▸ Your task:
The output should be all lines of the entries below in which the word "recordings" occurs.

Start of Data in this exercise

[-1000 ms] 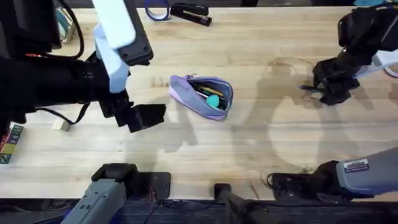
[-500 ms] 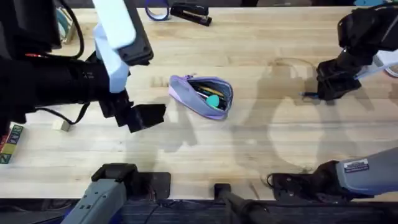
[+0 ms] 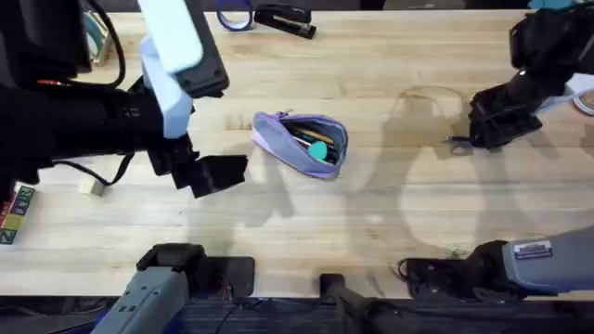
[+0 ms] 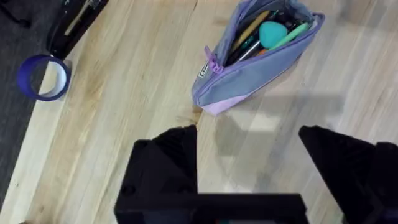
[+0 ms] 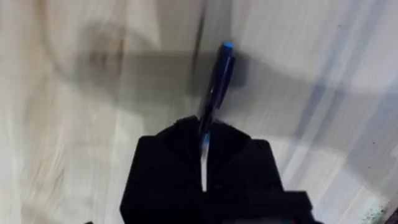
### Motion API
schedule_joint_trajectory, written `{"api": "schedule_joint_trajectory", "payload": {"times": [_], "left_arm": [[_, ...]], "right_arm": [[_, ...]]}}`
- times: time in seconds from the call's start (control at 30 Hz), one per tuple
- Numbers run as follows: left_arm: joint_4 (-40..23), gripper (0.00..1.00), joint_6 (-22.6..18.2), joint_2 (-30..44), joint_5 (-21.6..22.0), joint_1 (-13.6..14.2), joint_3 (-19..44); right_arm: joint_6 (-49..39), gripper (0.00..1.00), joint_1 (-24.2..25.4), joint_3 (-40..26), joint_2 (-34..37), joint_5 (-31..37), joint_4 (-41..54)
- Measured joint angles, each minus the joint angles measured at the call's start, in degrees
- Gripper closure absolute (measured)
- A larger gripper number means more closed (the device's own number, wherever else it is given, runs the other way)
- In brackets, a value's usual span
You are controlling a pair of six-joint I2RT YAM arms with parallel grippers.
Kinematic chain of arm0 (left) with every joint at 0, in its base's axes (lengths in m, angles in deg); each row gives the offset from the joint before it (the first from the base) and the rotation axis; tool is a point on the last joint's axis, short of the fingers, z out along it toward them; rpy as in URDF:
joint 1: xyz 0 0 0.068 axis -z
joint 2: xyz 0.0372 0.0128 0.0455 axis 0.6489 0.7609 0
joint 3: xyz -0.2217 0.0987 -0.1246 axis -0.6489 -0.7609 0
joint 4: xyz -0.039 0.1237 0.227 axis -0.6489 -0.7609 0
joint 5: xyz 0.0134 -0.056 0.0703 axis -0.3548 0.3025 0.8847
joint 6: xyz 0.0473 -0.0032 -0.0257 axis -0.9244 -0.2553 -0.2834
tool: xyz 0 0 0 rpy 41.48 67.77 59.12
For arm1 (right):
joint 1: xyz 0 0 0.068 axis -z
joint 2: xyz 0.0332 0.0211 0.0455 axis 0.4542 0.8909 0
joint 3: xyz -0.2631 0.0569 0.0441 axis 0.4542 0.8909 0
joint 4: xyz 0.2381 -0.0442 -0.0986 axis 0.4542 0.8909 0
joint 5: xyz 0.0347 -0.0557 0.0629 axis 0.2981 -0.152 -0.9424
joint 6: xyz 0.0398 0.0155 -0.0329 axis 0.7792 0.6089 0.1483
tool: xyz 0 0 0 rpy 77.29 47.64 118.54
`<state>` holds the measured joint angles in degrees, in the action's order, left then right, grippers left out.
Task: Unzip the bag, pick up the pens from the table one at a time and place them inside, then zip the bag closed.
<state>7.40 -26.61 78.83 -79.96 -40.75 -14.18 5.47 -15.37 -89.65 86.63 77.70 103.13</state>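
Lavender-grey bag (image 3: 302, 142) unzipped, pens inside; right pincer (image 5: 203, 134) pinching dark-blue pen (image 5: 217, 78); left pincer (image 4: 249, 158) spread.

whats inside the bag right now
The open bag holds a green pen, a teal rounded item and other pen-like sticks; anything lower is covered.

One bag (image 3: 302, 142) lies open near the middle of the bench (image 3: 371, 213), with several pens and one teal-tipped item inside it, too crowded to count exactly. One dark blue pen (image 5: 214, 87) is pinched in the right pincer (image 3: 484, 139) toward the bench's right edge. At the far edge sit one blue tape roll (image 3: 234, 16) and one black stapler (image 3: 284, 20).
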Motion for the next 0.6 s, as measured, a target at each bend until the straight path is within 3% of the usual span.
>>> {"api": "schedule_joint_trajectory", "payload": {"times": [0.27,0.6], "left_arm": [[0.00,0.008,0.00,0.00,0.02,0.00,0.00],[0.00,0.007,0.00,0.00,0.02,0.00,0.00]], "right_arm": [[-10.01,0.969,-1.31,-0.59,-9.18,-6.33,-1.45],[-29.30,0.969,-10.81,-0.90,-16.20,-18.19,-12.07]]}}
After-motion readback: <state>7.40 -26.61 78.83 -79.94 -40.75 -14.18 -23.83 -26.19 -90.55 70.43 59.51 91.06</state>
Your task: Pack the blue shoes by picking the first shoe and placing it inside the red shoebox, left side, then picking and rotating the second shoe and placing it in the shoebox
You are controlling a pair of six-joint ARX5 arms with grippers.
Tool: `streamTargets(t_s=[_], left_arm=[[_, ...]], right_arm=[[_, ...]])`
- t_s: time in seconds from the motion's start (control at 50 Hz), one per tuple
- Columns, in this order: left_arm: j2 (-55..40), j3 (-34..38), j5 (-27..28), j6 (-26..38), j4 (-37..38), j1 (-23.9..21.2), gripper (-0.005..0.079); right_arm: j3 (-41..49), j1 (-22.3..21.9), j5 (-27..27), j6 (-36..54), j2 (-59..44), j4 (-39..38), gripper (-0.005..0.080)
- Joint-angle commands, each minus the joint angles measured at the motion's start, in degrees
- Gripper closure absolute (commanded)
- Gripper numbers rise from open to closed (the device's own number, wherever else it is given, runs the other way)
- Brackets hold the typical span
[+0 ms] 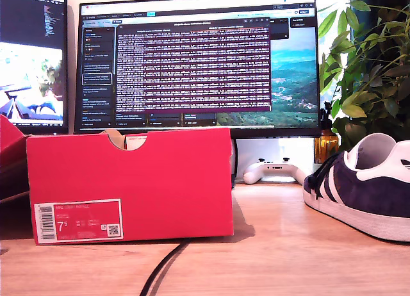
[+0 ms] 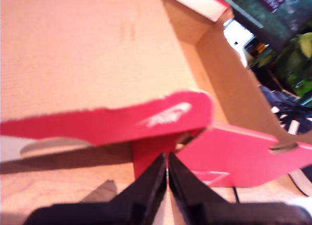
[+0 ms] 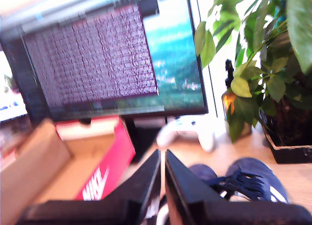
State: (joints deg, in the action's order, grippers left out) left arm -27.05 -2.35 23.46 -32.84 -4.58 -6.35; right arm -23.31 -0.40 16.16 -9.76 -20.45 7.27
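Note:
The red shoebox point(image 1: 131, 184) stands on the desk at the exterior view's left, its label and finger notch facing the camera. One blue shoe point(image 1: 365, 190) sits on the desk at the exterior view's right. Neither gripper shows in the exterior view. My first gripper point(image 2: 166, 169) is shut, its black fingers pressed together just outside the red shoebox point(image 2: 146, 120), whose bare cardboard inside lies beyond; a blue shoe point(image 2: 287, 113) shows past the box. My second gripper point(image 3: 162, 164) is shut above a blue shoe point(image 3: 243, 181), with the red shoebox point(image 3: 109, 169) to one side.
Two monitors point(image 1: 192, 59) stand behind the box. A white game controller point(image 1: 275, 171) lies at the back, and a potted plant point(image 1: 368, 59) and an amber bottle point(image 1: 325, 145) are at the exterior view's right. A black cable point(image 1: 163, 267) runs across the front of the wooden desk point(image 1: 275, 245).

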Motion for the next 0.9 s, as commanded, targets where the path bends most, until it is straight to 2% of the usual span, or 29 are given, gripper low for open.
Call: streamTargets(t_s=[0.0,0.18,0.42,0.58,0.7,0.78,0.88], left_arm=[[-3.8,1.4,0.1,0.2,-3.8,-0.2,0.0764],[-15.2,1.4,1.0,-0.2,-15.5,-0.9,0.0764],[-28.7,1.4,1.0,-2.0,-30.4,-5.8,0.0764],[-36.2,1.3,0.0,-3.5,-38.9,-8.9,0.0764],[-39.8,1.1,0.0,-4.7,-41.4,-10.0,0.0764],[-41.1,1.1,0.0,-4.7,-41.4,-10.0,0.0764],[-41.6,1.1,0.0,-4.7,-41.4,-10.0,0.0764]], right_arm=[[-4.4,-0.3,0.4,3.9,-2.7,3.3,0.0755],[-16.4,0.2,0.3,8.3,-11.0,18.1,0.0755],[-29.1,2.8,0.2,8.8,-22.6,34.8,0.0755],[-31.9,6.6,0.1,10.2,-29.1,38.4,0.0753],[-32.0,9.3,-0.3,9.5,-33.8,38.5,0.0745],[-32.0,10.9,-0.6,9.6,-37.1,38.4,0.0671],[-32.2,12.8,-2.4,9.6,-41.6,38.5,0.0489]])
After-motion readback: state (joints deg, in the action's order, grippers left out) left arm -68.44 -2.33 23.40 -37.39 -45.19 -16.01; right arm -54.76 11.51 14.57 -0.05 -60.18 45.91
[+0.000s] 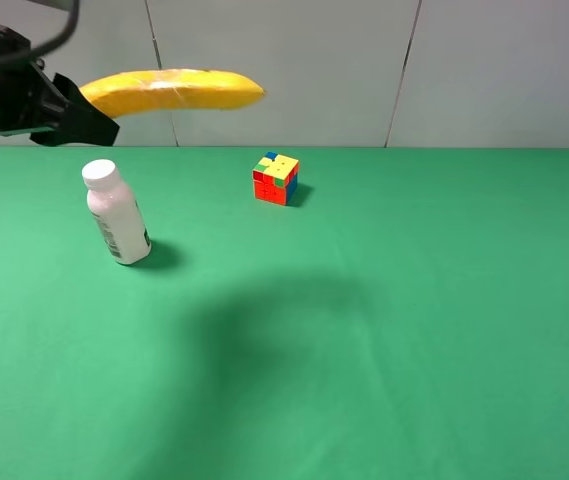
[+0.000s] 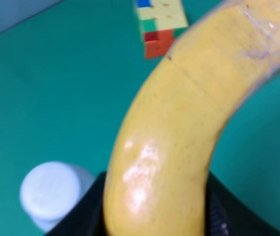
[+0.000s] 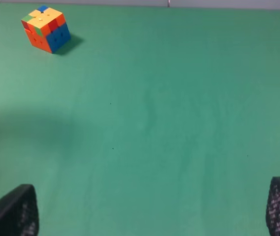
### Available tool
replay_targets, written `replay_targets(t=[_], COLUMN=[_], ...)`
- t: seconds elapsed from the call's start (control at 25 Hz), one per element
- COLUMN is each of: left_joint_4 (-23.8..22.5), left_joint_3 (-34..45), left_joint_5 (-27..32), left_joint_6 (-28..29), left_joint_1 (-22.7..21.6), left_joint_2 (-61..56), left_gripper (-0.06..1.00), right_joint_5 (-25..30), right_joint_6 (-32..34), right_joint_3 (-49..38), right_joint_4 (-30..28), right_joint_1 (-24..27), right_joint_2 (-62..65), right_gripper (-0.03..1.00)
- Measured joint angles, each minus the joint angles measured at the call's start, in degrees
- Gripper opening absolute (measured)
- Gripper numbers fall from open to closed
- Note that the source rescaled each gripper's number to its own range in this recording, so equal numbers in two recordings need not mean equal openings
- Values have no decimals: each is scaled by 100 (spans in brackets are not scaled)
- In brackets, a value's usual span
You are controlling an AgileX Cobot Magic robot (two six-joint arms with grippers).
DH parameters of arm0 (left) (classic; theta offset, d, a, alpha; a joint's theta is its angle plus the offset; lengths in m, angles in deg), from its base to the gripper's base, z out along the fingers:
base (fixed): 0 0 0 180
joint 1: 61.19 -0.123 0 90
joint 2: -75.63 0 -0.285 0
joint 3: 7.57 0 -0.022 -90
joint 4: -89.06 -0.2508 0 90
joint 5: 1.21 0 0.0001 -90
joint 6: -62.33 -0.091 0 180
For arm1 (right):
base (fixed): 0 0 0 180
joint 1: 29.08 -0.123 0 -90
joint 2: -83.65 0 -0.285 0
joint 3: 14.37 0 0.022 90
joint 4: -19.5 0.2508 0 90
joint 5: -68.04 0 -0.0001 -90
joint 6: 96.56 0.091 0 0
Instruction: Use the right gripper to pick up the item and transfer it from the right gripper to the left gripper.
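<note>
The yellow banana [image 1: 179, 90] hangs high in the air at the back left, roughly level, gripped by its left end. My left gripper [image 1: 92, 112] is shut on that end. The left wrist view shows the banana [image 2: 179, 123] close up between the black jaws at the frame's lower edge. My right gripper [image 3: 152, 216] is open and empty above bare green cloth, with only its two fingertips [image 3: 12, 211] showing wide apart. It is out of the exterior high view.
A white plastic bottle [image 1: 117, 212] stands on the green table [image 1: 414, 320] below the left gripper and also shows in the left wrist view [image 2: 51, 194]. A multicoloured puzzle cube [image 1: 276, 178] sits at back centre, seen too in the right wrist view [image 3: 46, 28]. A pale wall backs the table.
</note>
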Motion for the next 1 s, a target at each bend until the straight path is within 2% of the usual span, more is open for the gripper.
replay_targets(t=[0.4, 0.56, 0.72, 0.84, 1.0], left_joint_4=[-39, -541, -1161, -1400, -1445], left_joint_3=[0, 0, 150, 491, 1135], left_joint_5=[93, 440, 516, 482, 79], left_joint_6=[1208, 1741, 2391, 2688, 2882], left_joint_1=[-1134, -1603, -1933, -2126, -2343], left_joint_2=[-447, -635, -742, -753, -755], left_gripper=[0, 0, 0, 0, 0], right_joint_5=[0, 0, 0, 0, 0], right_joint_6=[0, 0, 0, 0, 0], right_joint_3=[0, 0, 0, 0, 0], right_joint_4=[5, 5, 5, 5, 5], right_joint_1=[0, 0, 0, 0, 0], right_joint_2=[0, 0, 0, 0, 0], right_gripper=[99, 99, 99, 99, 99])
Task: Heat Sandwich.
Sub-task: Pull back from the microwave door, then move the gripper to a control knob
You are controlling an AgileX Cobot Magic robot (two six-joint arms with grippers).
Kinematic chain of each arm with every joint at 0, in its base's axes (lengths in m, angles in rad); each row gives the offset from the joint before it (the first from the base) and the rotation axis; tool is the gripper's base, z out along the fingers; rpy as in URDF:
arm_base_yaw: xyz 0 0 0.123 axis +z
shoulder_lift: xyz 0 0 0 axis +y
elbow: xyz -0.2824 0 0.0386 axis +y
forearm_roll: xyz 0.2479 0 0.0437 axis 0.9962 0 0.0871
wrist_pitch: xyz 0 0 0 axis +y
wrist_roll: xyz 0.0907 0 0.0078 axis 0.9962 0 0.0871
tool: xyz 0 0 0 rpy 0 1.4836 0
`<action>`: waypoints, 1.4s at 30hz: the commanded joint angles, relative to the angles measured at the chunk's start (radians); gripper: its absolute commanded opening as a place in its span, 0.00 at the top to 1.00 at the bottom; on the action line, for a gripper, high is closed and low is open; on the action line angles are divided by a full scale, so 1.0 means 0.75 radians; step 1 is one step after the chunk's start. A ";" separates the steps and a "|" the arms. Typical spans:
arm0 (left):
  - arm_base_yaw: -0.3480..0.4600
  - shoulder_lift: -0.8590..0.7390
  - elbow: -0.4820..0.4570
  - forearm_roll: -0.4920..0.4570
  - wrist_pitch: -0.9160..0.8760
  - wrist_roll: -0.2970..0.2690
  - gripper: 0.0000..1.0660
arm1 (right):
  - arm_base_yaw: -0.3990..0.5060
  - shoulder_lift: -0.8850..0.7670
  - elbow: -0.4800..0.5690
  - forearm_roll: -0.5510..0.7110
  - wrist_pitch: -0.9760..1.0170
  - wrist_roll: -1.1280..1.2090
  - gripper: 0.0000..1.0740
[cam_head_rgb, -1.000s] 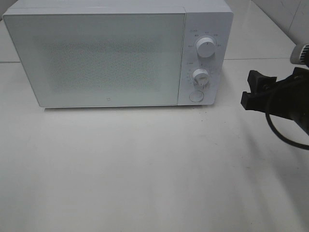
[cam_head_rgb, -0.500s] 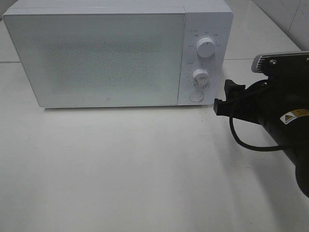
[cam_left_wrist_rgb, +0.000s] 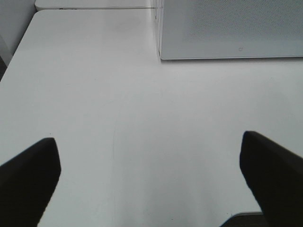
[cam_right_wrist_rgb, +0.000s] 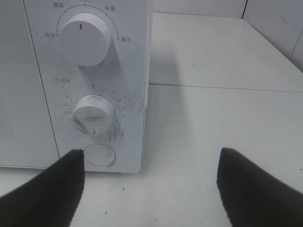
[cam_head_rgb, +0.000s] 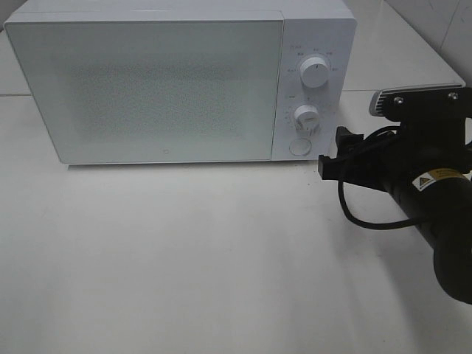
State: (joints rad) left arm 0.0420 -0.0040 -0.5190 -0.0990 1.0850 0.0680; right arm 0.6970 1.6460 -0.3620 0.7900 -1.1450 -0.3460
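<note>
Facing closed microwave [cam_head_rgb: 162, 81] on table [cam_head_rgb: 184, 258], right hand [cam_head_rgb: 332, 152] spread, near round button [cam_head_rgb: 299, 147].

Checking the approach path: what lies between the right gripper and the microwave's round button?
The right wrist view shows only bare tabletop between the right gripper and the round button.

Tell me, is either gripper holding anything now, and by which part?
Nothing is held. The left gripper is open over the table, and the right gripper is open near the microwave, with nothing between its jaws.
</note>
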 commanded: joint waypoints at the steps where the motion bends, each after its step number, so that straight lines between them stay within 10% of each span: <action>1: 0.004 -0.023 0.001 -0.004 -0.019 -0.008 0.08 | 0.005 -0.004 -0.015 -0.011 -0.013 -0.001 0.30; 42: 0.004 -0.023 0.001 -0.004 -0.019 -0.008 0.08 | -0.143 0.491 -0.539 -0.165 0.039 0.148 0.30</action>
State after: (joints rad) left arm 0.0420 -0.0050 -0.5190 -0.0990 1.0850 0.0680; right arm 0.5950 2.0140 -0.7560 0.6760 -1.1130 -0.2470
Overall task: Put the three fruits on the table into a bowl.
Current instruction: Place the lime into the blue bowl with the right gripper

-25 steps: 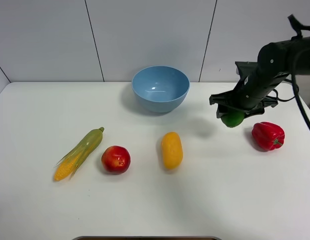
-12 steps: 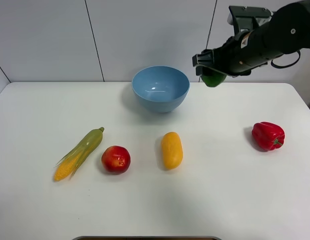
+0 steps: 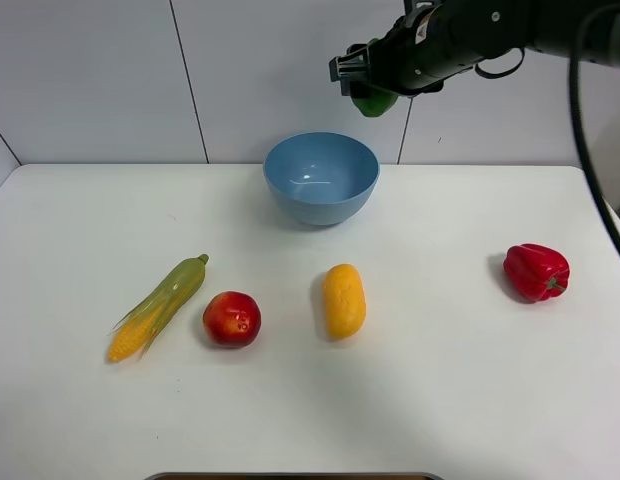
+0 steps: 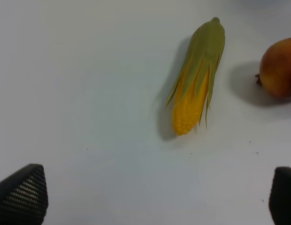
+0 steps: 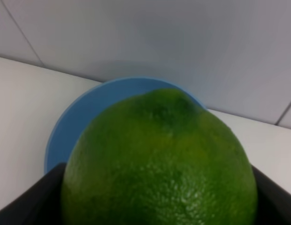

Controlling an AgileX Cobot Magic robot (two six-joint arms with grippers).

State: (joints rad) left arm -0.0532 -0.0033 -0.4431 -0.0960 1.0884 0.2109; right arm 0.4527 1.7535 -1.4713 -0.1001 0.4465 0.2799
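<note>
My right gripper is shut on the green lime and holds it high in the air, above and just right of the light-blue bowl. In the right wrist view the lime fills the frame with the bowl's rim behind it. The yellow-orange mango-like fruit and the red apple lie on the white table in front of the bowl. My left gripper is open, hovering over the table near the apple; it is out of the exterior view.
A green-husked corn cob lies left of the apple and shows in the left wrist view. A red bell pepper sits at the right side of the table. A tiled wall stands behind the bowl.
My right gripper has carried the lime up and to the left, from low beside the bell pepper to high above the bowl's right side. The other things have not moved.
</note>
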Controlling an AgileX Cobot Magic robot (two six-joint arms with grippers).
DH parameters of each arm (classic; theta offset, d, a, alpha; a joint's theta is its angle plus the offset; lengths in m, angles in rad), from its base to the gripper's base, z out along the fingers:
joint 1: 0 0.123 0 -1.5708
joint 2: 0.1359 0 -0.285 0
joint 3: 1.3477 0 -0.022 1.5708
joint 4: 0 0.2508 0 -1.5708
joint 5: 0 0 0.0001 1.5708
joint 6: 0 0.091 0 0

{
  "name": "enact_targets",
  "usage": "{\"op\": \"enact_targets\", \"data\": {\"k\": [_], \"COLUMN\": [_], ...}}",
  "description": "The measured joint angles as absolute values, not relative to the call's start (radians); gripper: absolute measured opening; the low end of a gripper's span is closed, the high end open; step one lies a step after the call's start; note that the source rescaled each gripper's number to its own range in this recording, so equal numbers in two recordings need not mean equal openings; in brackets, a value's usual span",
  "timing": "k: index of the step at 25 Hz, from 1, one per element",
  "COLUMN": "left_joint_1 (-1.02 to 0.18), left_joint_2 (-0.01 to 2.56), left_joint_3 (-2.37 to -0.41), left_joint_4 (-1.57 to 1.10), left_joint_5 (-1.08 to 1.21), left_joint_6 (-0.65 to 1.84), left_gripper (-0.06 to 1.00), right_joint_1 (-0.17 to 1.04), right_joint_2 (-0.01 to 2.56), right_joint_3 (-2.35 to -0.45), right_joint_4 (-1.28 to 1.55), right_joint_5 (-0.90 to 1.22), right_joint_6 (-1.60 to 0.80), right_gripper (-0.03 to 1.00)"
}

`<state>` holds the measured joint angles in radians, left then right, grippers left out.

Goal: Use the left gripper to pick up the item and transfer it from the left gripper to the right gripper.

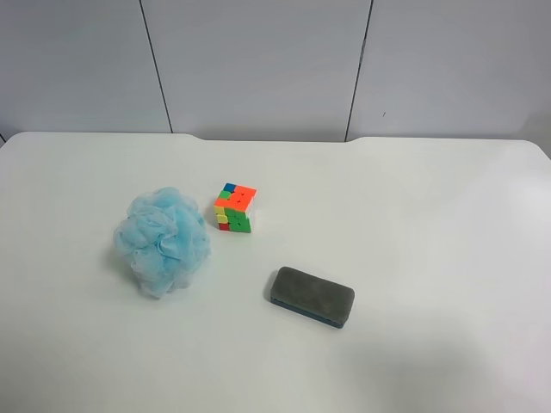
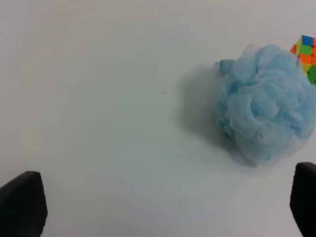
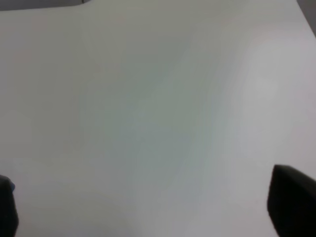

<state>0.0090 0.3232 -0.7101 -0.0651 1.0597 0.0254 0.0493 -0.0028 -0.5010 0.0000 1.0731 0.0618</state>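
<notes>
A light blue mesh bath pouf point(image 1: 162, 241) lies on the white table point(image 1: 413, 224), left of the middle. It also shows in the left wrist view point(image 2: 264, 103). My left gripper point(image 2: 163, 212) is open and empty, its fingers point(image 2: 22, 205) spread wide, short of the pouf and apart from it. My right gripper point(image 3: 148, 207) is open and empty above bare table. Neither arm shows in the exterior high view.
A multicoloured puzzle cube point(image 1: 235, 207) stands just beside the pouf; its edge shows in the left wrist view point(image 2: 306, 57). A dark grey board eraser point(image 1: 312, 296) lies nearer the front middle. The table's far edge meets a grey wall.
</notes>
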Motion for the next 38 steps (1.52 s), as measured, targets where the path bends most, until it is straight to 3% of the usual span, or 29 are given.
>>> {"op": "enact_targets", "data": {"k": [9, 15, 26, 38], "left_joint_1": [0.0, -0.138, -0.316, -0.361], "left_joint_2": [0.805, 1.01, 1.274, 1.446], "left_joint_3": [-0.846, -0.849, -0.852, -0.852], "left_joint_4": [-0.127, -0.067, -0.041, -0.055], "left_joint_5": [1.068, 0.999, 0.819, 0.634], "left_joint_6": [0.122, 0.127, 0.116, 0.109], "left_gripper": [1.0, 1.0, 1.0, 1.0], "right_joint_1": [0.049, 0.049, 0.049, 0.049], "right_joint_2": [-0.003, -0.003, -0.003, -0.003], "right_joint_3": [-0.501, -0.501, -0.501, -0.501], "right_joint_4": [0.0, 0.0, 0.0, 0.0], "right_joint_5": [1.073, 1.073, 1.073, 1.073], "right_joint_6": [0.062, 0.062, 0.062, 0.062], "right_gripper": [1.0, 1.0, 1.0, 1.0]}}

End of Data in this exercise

▸ Task answer:
- Note that the source rescaled each gripper's number to its own range in this recording, so equal numbers in two recordings need not mean equal openings
  "description": "The measured joint angles as absolute values, not relative to the call's start (radians); gripper: absolute measured opening; the low end of a gripper's span is closed, the high end open; step one lies a step after the call's start; note that the source rescaled each gripper's number to its own range in this recording, so equal numbers in two recordings need not mean equal openings; in brackets, a value's usual span",

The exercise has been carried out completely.